I have a Simon and Patrick pro flame maple which I think sounds better than any other guitar I've played at a fraction of the cost. They are made in Quebec and I think they along with the rest of the godin line have about the best bang for the buck your gonna find. Mine was $800 cdn new, out of your range but that is the top of the line guitar they make.

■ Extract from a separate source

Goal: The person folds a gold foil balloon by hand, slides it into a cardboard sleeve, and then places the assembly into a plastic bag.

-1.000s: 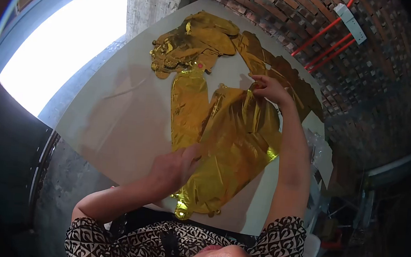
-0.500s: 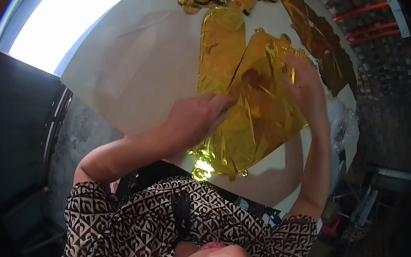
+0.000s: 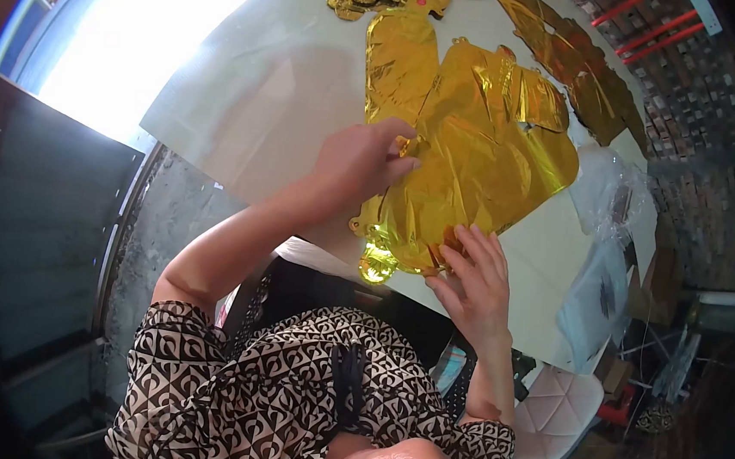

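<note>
Flat gold foil pieces, like uninflated balloons, lie overlapping on a pale table. My left hand (image 3: 362,162) is at the left side of the wide gold foil piece (image 3: 478,143), thumb and forefinger pinching a fold of it. The narrower gold foil piece (image 3: 400,64) lies partly under this one. My right hand (image 3: 477,286) rests at the near edge of the wide piece, fingers stretched out and slightly apart over the foil. A crumpled, shiny foil end (image 3: 376,260) sticks out at the table's near edge.
More gold foil pieces (image 3: 583,69) lie along the far right of the table (image 3: 238,124). Clear plastic bags (image 3: 603,192) sit at the right edge. A pale cushioned chair (image 3: 553,412) stands at the lower right. A bright window (image 3: 131,47) is at the left.
My right hand has come from the far right of the foil down to its near edge. The wide foil now lies spread differently, its right part folded. My left hand has moved slightly up.
</note>
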### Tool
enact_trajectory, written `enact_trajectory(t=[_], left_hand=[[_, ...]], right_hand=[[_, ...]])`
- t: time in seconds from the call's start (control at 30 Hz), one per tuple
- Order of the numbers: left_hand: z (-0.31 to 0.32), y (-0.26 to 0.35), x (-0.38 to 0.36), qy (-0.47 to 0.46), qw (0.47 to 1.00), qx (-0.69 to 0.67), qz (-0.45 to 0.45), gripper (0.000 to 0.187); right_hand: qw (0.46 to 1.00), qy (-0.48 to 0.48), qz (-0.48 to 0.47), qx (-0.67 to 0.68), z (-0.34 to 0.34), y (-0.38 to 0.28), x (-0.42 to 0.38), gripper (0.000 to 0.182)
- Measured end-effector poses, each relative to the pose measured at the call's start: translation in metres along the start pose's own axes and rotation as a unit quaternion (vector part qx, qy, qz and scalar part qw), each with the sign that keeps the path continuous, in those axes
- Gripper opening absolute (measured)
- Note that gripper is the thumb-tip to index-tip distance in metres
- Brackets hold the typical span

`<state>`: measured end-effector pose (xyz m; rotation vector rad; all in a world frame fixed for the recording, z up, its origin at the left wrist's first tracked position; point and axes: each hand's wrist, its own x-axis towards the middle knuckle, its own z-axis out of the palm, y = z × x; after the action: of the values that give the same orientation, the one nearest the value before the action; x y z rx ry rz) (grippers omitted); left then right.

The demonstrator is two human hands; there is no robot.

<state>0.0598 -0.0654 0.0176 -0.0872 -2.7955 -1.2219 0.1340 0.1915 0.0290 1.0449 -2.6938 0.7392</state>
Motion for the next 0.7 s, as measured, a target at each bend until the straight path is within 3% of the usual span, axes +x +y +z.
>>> enact_trajectory(t=[0.1, 0.2, 0.27, 0.37, 0.47, 0.7], left_hand=[[-0.010, 0.008, -0.002, -0.039, 0.997, -0.038, -0.046, 0.034], [-0.022, 0.007, -0.019, 0.041, 0.999, -0.035, 0.004, 0.030], [-0.035, 0.003, -0.048, 0.097, 0.979, 0.089, 0.154, 0.026], [-0.039, -0.009, -0.088, 0.035, 0.974, 0.097, 0.201, 0.022], [-0.032, -0.017, -0.104, 0.066, 0.956, 0.119, 0.259, 0.023], [-0.021, -0.033, -0.109, 0.065, 0.957, 0.120, 0.256, 0.028]], right_hand=[[1.000, 0.008, -0.004, -0.002, 0.002, 0.001, -0.002, 0.047], [1.000, 0.011, -0.013, 0.004, 0.000, 0.002, -0.004, 0.047], [1.000, 0.012, -0.016, 0.003, -0.003, 0.002, -0.007, 0.047], [1.000, 0.011, 0.003, 0.000, -0.005, 0.003, -0.009, 0.045], [0.999, 0.018, 0.024, 0.024, 0.001, 0.004, -0.008, 0.040], [1.000, 0.003, 0.021, 0.006, 0.005, -0.004, -0.001, 0.036]])
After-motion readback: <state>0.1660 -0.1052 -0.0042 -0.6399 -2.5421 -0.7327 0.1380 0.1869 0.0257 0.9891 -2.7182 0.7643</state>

They also make guitars below $500 cdn which are very good.

www.simonandpatrick.com


----------



## Antz_Marchin (Mar 31, 2006)

Looking in the $500 area, with the US exchange being the way that it is now, I'd urge you to shoot closer to the $700 area and get looking for a used Larrivee D03, L03, Om03 or a Taylor 314. The guitar may cost a little more but these are solid wood guitars that will sound better than anything new undre $500 and will not have to be upgraded any time soon as you progress in your playing.


----------



## Guest (Jun 5, 2007)

Go Godin guitars... (Seagull, Simon & Patrick, Art Luthier) or go home.


----------



## Jaggery (Mar 12, 2006)

ClintonHammond said:


> Go Godin guitars... (Seagull, Simon & Patrick, Art Luthier) or go home.


+ million.

I recently bought a S&P Folk with a solid spruce top and its a great sounding acoustic.

Obviously choose the body size and shape of your preference but within the 4 (Add Norman to the above) you will get a great variety and choice to suit you.....for a great price!

Every shop in Canada has them.


----------